CSEDU Day 1, Session 1, “Information Technologies Supporting Learning”, Paper 1. (#csedu14 #AdelED)
Posted: April 1, 2014 | Author: nickfalkner | Filed under: Education | Tags: computer supported education, csedu14, education, higher education, learning, learning environment, moocs, social environments | Leave a commentThe first talk “Overcoming Cultural Distance in Social OER Environments”, presented by Henri Pirkkalainen, who liked the panel apparently but is a big fan of open stuff. He started with a “Finland in 30 Seconds” slide but it had cars and ice hockey rather than Sauna, with a tilt of the hat to PISA educational rankings, metal music, Marimekko. Oh, and Sauna. More seriously, the social environment of FInland comes with an expectation of how social resources will be used. While most people think of Finland as snow, this year it’s very rainy due to … well, you know. Today’s topic is Open Educational Resources and the complications and opportunities of open and on-line environments. Henri is going to look at the barriers that teacher face in adopting these resources. We don’t just share resources, we share practices and these are as important as plain assets. (We see this problem in technological development of classroom, where we confuse putting assets into a room with actually delivering a technology.) There are a large number of open resources, including those with social and collaborative aspects. The work presented today is based on social OER environments such as the Open Discovery Space (ODS). Consider the basic user and usage experience, which is often very teacher-centric and may allow some student customisation. What can teachers do with this? Explore new ideas and practices, look at and share resources, including lessons plans, but there are many different contexts for this. The example given for context was the difference between the Finnish and German instructions for “How to Sauna”. (I note that the Finnish instructions are very authentic: take branch and beer, sauna.) The point is that didacticism varies by culture and examples may not be relevant when transferred from one culture to another, including manipulations of the pedagogy involved that can lead, unexpectedly, to success or failure.
For the objectives and methodology, the investigation take place over 92 workshops and 19 countries, with 2300 participants. The team used a questionnaire with open questions on overcoming challenges in organisational, quality, social and culturally-related OER-barriers. What enablers and interventions could be used to deal with these barriers? In the end, there were 1175 individuals (49% response rate) and this was analysed using factor analysis to construct a summated scale for the cultural distance barrier (for followup work in three years), with a generalised linear model to predict the cultural distance barrier.
The results? Some barriers group together, combining problems with culturally distant believes, lack of trust towards other authors, lack of information on context for digital resources and a desire to contribute primarily to discussions in your native language.
Using this knowledge that cultural differences exist, can we perceive the cultural distance in Social OER environments? Use material created by contextual others, collaborating in foreign languages and dealing with foreign methods and issues. What did the GLM predict?
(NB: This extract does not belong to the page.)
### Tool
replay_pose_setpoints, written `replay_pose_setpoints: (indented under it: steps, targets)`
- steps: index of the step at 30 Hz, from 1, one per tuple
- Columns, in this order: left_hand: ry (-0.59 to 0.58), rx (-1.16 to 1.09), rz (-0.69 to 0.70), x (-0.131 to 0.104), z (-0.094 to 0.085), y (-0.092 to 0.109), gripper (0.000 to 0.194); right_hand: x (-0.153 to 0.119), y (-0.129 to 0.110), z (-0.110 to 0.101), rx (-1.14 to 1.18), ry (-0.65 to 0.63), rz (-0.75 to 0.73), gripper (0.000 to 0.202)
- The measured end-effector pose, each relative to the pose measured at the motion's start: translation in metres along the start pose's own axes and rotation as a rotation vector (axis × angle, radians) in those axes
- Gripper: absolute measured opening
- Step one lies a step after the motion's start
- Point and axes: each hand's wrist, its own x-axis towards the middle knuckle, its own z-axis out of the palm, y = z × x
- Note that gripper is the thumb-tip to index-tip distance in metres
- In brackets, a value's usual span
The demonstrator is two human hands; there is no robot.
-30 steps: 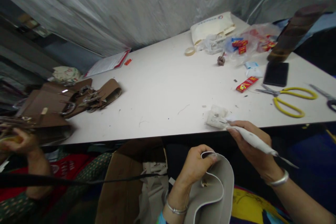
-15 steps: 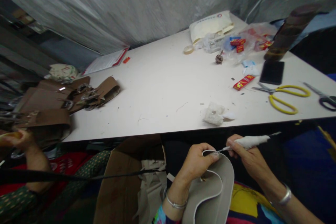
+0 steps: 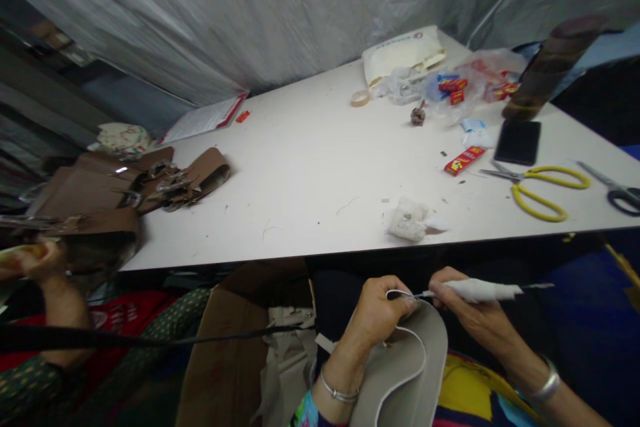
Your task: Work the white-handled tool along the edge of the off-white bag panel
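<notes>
My left hand is closed on the upper edge of a grey-beige leather bag piece, thumb on top. The piece curls in folds over my lap, its cut edges pale. In my closed right hand is a thin metal-tipped tool with a white-wrapped handle. Its narrow tip points left and reaches the edge of the piece beside my left thumb; whether it touches or enters the leather I cannot tell. A thin metal end also sticks out of the handle on the right.
The white table bears a whitish wad, yellow-handled scissors, black-handled scissors, a phone, a dark bottle and a tape roll. Brown bags lie left, near a co-worker's hand. A cardboard box holds beige pieces.
My right hand and the tool have dropped slightly, and the tool lies more level. My left hand keeps its hold on the bag piece. The co-worker's hand has shifted a little.
</notes>
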Motion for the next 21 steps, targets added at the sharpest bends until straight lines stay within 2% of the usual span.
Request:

The age and nationality of the participant can predict this barrier – the cultural distance barrier does NOT depend upon the role of the teacher or the learner. (Unsurprisingly, younger people perceive less of a barrier.) So teachers are no more likely to perceive a cultural barrier than the student is. Even where the barriers exist, they aren’t incredibly significant but Buglaria, Croatia and Latvia have more of a problem than most – no idea why. Something that triggered my Spidey sense was that Finland was one of the lowest which (always) makes me wonder about the bias in the questionnaire. (The other low pegger was the Netherlands.)
How can we address this? Let’s use technology to support multi-linguality properly – including the metadata! Let’s make function support sharing and collaborating with the people that you actually want to meet. Localise your interface! Make your metadata rich, versatile and full! Have some good quality mechanisms in place.
There are issues that technology can’t solve – broadening resources to fit context which requires knowledge of the community among other things. There are two more years of these workshops where they can work on finding the reasons behind all of this.